The unfortunate alternative is also clear: continued misery and abuse, escalating human rights crimes, dangerous inequality, and eventually–social chaos.
Excellent analysis – thank you!
Great article! Blackstone is well known in Berlin, where they cashed in in the last years selling thousends of units. Their profits in Berlin are directly linked to the (housing) crisis in Spain: After the financial crisis Berlin’s long modest rental market became the save haven for investment seeking global capital fostering massive rent increases and giving investors like Blackstone the opportunity for their speculative practices.
To face these kind of global actors tenant movements all over the world have to rethink their organizing and actions.
Another example of global capital active in Germany and the US is the Czech based fonds “EPG Global Properts Invest”. Together with McKafka Development Group they purchased 62 luxury condos at the hight of the real estate crisis in Florida only to sell them off individually to European and South African investors a few years later with a profit margin of 30%. In Berlin they have know bought a development site in one of the cities most gentrifying neighborhoods for 36€ million.
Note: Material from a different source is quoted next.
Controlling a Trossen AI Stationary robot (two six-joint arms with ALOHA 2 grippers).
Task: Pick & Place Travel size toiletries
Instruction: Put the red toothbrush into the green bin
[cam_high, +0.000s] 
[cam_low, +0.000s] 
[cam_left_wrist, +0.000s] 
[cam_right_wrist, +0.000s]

Political negotioations over the deal have failed beforehand. This shows us: We have to employ more radical forms of action, like occupation and appropriation. It is time to send a clear signal to investors like Blackstone and EPG Global Property Invest: Cities for people, not for profit.
The Blog on the actions around EPG Global Property Invest (in German, unfortunately): http://stadtvonunten.de/
80/20 or around this percentage breakout (let’s not quibble) is an excellent program approach. Yes, it will take longer but making it mandatory combined with 100% affordable developments it will make progress. It encourages larger developments which produce more sustainable affordable, as well as market rate housing. It strengthens the economic base of the communities while providing all with economically sustainable housing. As more and larger 80/20 developments are planned, announcements are made that they will contain 150 or 200+ affordable units each. These would be large affordable developments in their own right. Where would the equity and operating income come from to build and maintain such developments. The tax credit and bonding capacity of the city and state are not infinite. Rental subsidies are very limited. The current approach is working…
Let’s address some of the churches who have empty lots just sitting and they are doing nothing with them or the housing on the lot has rotted away.